→ **ABOUT THIS EXERCISE**
An exact copy of the data is required; the images should not appear in it.
STORED DATA START
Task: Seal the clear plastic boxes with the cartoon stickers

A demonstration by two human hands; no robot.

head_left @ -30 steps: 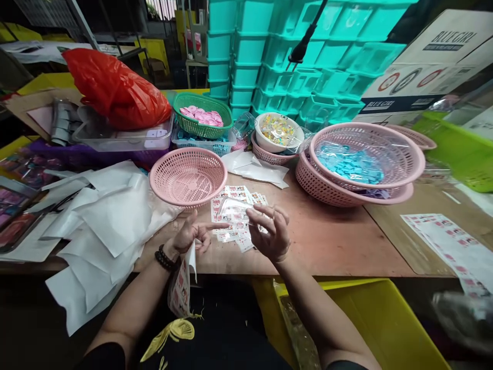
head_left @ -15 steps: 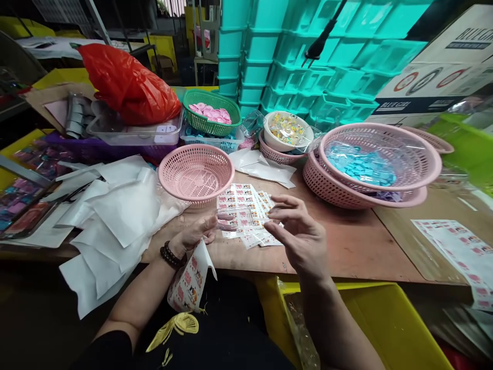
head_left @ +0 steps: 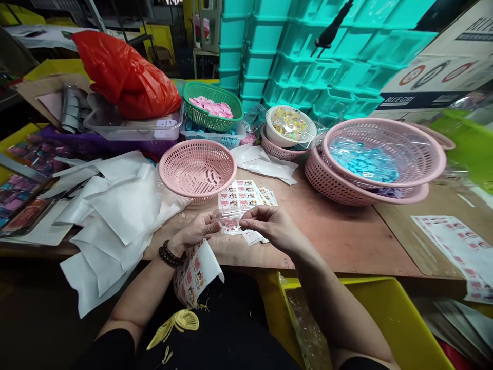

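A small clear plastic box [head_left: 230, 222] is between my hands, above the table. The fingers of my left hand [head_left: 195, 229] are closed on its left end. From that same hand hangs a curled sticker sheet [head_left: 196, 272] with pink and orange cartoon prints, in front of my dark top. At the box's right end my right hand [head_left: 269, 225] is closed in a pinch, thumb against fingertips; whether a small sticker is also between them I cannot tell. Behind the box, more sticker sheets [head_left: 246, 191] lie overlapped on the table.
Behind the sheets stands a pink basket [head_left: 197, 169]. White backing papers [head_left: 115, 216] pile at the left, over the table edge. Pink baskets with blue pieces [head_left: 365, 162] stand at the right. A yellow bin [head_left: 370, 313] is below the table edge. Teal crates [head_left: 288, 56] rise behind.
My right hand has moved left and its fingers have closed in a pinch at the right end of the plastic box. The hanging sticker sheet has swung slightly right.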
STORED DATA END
→ **RESPONSE AREA**
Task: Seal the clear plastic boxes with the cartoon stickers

A demonstration by two human hands; no robot.

head_left @ -30 steps: 
head_left @ -15 steps: 
head_left @ +0 steps: 

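A small clear plastic box [head_left: 230, 222] is between my hands, above the table. The fingers of my left hand [head_left: 195, 229] are closed on its left end. From that same hand hangs a curled sticker sheet [head_left: 196, 272] with pink and orange cartoon prints, in front of my dark top. At the box's right end my right hand [head_left: 269, 225] is closed in a pinch, thumb against fingertips; whether a small sticker is also between them I cannot tell. Behind the box, more sticker sheets [head_left: 246, 191] lie overlapped on the table.
Behind the sheets stands a pink basket [head_left: 197, 169]. White backing papers [head_left: 115, 216] pile at the left, over the table edge. Pink baskets with blue pieces [head_left: 365, 162] stand at the right. A yellow bin [head_left: 370, 313] is below the table edge. Teal crates [head_left: 288, 56] rise behind.
My right hand has moved left and its fingers have closed in a pinch at the right end of the plastic box. The hanging sticker sheet has swung slightly right.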

Nothing else is needed, and the exercise is over.